Dr Day’s right to sue his direct employer in the Employment Tribunal was not disputed. However, he also sought to sue HEE (Health Education England). He claimed HEE, responsible as it is for training and workforce development in the NHS, and for setting the terms of employment had made false allegations against him, and deleted his doctor training number making the further pursuance of his medical career impossible. HEE disputed Dr Day’s right to bring a claim against it in the Employment Tribunal as it was not his direct employer. Dr Day argued that he was entitled to bring a claim against HEE on the basis that he was a “worker” within an extended definition within the Employment Rights Act. The issue came before the Court of Appeal and the question to be considered by the Court was whether HEE substantially determined the terms of engagement of Dr Day.
The matter was sent back to an Employment Tribunal for further consideration and on 14th May 2018 HEE finally conceded that for the purposes of the definition within Section 43 Employment Rights Act, HEE could be sued by Dr Day (alongside his substantive employer) because it substantially determined the terms on which he was engaged.
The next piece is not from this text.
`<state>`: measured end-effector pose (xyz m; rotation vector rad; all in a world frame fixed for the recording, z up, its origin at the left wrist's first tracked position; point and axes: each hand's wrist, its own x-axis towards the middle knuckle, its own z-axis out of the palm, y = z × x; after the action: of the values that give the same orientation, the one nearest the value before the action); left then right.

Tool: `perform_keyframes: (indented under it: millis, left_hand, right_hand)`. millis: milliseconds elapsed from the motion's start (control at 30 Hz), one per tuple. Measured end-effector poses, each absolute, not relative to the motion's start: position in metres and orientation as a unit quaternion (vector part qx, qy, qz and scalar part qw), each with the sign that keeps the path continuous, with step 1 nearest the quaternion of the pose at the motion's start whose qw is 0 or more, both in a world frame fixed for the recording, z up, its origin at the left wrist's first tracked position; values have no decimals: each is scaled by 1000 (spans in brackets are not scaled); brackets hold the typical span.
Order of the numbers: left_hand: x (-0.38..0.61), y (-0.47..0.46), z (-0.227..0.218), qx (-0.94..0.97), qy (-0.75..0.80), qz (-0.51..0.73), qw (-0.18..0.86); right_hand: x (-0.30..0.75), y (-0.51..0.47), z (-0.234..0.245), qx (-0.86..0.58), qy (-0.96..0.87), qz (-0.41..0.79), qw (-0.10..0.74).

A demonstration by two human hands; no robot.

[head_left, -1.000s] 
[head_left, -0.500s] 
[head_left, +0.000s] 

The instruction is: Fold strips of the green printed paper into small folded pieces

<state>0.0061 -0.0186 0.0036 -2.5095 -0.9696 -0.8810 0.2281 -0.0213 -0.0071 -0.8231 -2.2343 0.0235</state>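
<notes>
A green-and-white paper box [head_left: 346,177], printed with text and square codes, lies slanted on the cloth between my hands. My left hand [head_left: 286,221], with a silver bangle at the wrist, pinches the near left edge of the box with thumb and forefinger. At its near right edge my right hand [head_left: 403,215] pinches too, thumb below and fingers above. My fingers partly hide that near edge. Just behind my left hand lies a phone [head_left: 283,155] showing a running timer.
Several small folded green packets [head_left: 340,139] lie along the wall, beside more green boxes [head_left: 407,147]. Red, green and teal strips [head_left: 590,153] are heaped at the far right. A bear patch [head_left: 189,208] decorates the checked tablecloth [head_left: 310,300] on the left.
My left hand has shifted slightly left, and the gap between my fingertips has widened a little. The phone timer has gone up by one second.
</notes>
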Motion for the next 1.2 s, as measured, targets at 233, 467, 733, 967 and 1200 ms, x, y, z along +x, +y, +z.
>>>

Dr Day’s substantive claim can therefore proceed against both his Trust employer (Lewisham and Greenwich NHS Trust) and Health Education England.
Oddly, HEE had already determined that junior doctors employed after 6 August 2016 should work on terms that they entitled not to be victimised for whistleblowing and were able to enforce that right in a Court.
54,000 junior doctors and Specialist Registrars, that is post graduate trainees appointed by HEE to a contract of employment and who have a training number, can now pursue whistle blowing claims against HEE if they are subjected to detrimental treatment by HEE as a result of making public interest disclosures.